A study released in early December refuting the effectiveness of the Montana Meth Project comes at a crucial time for project coordinators. With the 2009 Legislative Session approaching, MMP will soon be fighting for its piece of the budget pie. But coordinators, including Kalispell native Tony Brockman, are downplaying the report’s significance.
The study was conducted by David Erceg-Hurn, a PhD student at Western Australia University. According to his report, MMP has not been effective in preventing meth use and has, in some instances, increased abuse. In a press release from the Society for Prevention Research, Erceg-Hurn said, “Meth use had been declining for at least six years before the ad campaign commenced, which suggests that factors other than the graphic ads cause reductions in meth use.”
Peg Shea, executive director of MMP, said Erceg-Hurn’s findings are based on selective analysis of statistics. She said the results are “out of context” and “erroneous claims.” Coordinators also point out that Erceg-Hurn wasn’t in Montana during his research. He recently declined an invitation from Gov. Brian Schweitzer to come to Montana and discuss his findings with lawmakers, citing financial reasons.
“I think Montanans and decision makers are aware of the positive support (MMP has),” Shea said.
The Montana Meth Project is an aggressive advertising campaign that uses graphic depictions of methamphetamine users to dissuade people – especially youths – from trying the drug, using the motto, “Not even once.” It was founded in 2005 by billionaire and part-time Montana resident Tom Siebel.
Since its inception, the program has gained widespread notoriety and inspired similar projects in other states, including Wyoming, Idaho and Illinois. Both the Montana Attorney General’s office and the state’s Office of Public Instruction have compiled reports showing a substantial decline in methamphetamine in recent years, giving large credit to the MMP.
Brockman, a Kalispell native who has worked for Montana Meth since the 2007 Legislature, said the effects of the report haven’t been damaging: “Nothing has changed.” Despite the major attention the report has received from media across the world, Brockman is expecting good things at the Legislature.
“The report is from Western Australia,” Brockman said. “We can walk out on Main Street and see the differences here.”
One reason behind Brockman’s enthusiasm is a rally and petition he is helping to organize statewide. On Feb. 16, Presidents Day, Brockman and other MMP organizers are planning to bus more 1,000 high school kids from around the state to Helena.
A rally will be held at Helena High School, where prizes such as iPods are to be given out. Then the large group, escorted by police with a Blackhawk helicopter circling overhead, will march down the street to the state Capitol. There, the plan is to present stacks of the signed petitions – declarations of support for MMP – to Gov. Schweitzer and lawmakers.
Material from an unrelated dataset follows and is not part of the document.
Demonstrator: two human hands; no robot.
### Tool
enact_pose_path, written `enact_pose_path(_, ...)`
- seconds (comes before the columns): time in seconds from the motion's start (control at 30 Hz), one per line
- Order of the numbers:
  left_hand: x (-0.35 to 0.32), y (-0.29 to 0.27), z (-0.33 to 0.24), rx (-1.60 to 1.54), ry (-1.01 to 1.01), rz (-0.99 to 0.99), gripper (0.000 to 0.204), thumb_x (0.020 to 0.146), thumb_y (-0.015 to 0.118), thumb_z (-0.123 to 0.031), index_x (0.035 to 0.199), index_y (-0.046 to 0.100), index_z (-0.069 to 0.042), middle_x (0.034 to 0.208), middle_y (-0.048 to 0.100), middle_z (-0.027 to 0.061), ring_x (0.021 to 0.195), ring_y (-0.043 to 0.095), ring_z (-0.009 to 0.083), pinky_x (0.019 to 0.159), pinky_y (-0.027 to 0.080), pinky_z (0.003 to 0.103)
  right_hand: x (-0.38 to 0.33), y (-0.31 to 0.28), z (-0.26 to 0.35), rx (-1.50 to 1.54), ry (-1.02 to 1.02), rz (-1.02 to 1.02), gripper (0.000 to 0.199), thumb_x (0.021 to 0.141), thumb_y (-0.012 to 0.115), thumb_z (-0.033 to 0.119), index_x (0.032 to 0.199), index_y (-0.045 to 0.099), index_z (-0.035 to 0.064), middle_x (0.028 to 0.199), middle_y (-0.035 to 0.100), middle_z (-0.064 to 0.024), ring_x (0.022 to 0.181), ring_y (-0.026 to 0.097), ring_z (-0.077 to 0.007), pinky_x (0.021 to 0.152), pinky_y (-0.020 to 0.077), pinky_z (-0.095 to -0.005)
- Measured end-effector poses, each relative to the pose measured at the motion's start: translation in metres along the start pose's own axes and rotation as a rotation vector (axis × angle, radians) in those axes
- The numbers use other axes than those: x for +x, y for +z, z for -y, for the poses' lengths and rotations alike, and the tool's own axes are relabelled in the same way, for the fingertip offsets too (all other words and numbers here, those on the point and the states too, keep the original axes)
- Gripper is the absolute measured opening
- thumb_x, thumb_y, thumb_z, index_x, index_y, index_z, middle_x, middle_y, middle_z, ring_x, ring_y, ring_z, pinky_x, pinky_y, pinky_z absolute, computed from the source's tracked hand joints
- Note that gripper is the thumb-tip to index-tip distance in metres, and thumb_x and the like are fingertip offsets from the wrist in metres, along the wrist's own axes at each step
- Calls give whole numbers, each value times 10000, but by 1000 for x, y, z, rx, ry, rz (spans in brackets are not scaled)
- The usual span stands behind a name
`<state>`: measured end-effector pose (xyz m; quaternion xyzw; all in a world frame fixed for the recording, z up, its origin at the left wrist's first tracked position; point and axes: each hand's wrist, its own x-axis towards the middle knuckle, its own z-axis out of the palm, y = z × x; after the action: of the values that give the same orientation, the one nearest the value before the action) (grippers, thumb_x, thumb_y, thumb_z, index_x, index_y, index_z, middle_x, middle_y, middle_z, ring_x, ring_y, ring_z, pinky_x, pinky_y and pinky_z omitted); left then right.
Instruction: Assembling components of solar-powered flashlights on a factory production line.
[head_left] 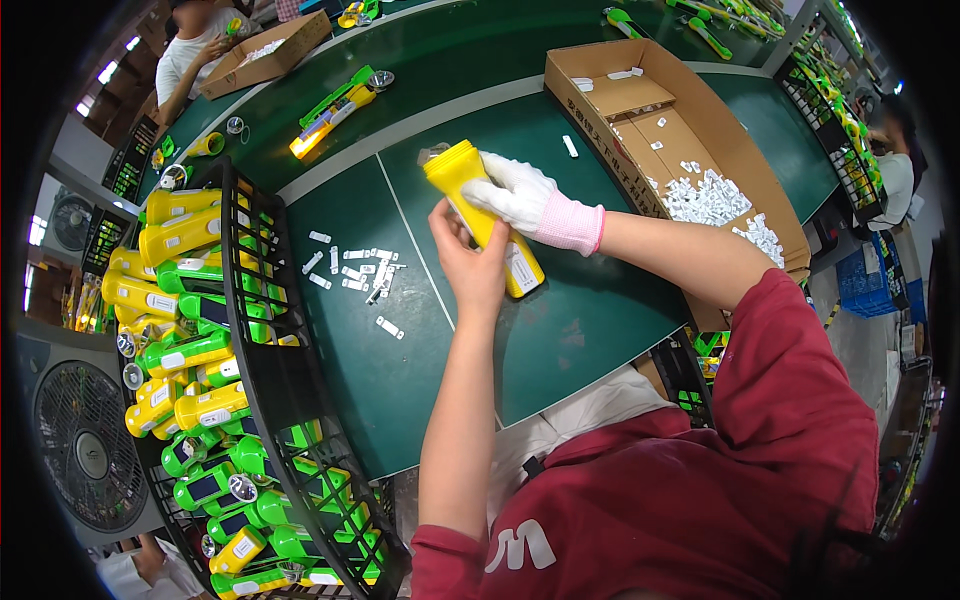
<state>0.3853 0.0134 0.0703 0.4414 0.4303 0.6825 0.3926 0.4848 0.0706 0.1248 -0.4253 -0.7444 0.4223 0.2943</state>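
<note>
A yellow flashlight body [523, 272] is held tilted above the green tabletop, its threaded round end pointing away from me. My bare left hand [470, 255] grips its near left side, with the thumb lying along the body. My right hand [515, 195], in a white glove with a pink cuff, wraps over the upper part from the right. A small clear piece shows beside the threaded end; how it is attached is hard to tell. Loose small white plastic parts [380, 270] lie scattered on the table to the left of my hands.
A black crate [262, 350] full of yellow and green flashlights stands at the left. At the right is a cardboard box [625, 170] with many white parts. Assembled flashlights [335, 115] lie on the far green surface. Co-workers sit at the far left and right.
</note>
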Motion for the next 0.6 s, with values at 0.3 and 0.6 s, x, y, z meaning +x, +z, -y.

The day’s events will also feature an appearance from a popular Billings radio personality, drummers, fire trucks, live music and a diverse cross-section of young MMP supporters, including a strong showing of American Indians, Shea said.
“We’re trying to pull together talented, energized young folks,” Shea said. “I think it’s an appropriate way to spend to spend your Presidents Day.”
High school kids interested in participating in the “March Against Meth” should sign up by Feb. 2. For more information, visit www.montanameth.org.
The rally’s show of support, organizers hope, will serve as a reminder that the state is still backing the anti-meth program. Also, they figure more than a thousand people standing on the lawn of the Capitol should leave an impression on legislators as they decide how to divvy out the state’s coffers.
Since Siebel quit funding the project two years ago, staff and volunteers have been responsible for finding money. Some of it comes from federal grants and private donations, but the state plays an important role. In 2007, through the attorney general’s portion of the budget, the Legislature approved $1 million for MMP. Shea is hoping for $2 million this time.
Brockman, a history and political science major in his senior year at the University of Montana, said he became involved with the MMP after watching the Eames Yates documentary, “Montana Meth.” One of the scenes in the movie shows kids from Kalispell hooked on meth, including a few of Brockman’s acquaintances. Brockman graduated from Flathead High School in 2004.
“I didn’t think those kinds of things happened here,” he said. “It blew my mind.”
Two years later, Brockman is more active than ever and he said he doesn’t plan on that stopping after college.
“They’re making such an impact in the state and it’s good to be part of it,” he said. “I’ve never been a part something that’s so cool.”